-- Opening Marker --

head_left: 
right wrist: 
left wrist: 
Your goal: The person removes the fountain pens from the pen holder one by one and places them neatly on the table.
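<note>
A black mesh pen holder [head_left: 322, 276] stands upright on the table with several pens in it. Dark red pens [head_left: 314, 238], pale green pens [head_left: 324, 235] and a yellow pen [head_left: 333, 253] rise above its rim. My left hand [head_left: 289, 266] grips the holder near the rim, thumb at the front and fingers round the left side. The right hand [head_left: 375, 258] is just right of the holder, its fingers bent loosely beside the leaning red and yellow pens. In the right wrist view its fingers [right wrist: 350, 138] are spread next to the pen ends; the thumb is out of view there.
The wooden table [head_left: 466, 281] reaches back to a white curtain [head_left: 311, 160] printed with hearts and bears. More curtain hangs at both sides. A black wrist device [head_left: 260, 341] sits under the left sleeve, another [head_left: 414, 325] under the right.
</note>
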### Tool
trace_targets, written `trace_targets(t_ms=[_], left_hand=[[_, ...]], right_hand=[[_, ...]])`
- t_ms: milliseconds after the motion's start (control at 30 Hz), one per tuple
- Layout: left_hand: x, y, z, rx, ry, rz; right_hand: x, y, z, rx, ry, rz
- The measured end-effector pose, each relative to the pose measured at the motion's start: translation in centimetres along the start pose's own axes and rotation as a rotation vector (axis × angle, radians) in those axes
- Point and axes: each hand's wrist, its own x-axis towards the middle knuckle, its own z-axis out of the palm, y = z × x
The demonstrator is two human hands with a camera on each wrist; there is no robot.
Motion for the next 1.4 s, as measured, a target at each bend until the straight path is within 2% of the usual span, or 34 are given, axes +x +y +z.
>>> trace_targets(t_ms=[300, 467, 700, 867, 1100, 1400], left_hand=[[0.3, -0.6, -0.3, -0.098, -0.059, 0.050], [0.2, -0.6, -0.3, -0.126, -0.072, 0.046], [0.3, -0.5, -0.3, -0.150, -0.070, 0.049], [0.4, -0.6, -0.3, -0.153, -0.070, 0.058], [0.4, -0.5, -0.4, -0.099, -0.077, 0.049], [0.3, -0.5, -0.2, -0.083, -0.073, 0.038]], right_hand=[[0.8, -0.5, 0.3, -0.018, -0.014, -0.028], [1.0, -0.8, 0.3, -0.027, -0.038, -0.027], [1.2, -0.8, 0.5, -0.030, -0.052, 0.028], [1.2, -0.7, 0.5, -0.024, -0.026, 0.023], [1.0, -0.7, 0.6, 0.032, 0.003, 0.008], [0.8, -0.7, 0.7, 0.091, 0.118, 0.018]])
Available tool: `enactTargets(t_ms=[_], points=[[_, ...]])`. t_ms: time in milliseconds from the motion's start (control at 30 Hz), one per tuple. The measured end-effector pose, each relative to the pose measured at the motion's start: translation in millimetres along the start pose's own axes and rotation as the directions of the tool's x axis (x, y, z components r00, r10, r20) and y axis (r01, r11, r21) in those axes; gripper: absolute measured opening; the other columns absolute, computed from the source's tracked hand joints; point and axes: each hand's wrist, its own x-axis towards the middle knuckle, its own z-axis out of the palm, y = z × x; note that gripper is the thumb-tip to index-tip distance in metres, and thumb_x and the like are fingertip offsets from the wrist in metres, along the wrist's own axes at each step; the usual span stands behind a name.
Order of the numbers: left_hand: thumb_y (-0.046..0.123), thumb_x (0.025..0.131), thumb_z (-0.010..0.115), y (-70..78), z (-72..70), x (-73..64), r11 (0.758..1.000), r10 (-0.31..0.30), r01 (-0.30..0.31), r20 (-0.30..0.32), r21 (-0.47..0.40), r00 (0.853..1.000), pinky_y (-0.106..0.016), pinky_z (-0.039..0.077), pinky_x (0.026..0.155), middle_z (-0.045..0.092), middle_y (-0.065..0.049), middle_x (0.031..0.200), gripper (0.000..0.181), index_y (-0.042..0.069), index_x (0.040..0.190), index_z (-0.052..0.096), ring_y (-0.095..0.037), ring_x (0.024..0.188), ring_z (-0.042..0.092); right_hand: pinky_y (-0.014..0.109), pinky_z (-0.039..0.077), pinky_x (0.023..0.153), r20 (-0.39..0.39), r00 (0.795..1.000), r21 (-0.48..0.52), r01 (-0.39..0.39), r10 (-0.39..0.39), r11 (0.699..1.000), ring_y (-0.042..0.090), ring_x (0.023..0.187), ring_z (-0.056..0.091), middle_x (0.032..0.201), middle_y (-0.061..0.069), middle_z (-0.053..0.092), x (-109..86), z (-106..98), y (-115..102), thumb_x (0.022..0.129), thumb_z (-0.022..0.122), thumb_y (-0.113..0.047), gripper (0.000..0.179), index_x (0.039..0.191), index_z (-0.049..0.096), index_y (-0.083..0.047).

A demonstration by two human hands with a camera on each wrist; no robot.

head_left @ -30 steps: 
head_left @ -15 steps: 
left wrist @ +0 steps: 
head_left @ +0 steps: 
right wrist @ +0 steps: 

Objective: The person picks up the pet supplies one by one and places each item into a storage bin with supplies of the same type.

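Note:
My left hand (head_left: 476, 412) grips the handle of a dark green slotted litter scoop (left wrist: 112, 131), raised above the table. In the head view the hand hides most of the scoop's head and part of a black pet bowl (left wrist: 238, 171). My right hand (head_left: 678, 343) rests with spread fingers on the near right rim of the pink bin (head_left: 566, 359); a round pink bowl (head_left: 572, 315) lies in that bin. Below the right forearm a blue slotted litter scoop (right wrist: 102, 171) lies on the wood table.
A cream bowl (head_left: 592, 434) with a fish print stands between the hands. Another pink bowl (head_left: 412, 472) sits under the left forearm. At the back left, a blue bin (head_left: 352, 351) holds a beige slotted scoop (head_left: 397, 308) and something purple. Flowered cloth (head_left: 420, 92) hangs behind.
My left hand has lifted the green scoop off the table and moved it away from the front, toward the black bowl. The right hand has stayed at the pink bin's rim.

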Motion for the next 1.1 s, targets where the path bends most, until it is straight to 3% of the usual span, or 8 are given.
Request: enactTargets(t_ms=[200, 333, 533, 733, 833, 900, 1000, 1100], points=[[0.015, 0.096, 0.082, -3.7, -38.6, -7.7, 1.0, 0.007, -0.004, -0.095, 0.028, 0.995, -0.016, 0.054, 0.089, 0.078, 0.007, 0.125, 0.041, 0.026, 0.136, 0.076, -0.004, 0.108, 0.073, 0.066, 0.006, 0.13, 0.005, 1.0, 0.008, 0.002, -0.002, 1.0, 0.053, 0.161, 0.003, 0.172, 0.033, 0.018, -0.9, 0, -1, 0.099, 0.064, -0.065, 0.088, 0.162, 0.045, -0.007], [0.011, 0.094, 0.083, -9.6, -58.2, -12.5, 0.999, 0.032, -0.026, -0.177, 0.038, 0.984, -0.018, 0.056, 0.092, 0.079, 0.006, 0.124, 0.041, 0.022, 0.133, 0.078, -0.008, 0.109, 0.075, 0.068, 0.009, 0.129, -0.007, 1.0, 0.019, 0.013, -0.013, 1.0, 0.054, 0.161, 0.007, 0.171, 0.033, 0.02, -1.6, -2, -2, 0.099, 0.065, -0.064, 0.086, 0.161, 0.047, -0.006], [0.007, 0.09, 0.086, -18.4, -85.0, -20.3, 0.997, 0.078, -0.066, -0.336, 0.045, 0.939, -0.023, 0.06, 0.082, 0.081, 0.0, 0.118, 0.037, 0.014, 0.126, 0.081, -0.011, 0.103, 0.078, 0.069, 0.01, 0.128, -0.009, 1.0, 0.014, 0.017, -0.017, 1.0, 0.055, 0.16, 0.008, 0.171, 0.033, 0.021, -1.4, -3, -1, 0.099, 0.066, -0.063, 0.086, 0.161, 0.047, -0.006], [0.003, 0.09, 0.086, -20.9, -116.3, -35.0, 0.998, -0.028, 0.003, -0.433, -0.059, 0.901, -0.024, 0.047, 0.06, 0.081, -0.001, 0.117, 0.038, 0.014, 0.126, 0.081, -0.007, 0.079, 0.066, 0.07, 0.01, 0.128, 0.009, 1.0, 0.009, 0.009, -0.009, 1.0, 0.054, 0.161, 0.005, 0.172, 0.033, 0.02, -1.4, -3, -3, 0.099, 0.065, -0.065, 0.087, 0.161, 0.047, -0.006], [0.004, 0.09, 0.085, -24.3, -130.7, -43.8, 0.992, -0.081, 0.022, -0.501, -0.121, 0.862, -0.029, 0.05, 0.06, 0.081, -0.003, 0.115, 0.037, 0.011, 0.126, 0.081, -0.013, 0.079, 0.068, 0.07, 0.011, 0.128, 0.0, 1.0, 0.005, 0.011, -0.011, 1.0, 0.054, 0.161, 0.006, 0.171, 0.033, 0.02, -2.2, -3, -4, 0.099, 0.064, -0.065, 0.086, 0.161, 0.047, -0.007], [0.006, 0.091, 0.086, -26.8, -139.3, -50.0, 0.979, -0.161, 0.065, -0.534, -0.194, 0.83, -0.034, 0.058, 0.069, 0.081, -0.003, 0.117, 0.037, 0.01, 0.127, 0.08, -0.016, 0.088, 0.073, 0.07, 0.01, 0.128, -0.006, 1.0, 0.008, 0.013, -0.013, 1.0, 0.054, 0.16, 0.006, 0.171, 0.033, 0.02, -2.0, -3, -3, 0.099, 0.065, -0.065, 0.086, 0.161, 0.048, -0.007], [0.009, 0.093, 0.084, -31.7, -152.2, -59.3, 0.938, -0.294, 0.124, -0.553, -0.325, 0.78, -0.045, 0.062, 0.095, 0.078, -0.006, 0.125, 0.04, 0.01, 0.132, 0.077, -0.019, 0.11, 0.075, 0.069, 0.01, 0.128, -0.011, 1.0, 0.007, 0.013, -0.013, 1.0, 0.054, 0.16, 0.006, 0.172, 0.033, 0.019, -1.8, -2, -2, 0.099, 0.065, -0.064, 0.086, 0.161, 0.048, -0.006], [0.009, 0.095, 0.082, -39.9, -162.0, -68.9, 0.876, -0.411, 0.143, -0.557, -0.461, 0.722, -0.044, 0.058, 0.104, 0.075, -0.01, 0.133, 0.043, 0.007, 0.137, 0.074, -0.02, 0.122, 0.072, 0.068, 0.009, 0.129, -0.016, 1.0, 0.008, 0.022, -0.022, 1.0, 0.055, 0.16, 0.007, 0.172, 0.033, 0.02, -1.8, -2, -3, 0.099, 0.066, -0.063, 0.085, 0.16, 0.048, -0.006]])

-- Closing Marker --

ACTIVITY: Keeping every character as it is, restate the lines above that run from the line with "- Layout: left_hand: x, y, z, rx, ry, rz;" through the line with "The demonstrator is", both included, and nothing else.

PROBLEM SOLUTION:
- Layout: left_hand: x, y, z, rx, ry, rz; right_hand: x, y, z, rx, ry, rz
- The measured end-effector pose, each relative to the pose measured at the motion's start: translation in centimetres along the start pose's own axes and rotation as a rotation vector (axis × angle, radians) in those axes
- Point and axes: each hand's wrist, its own x-axis towards the middle knuckle, its own z-axis out of the palm, y = z × x
The demonstrator is two human hands with a camera on each wrist; there is no robot.

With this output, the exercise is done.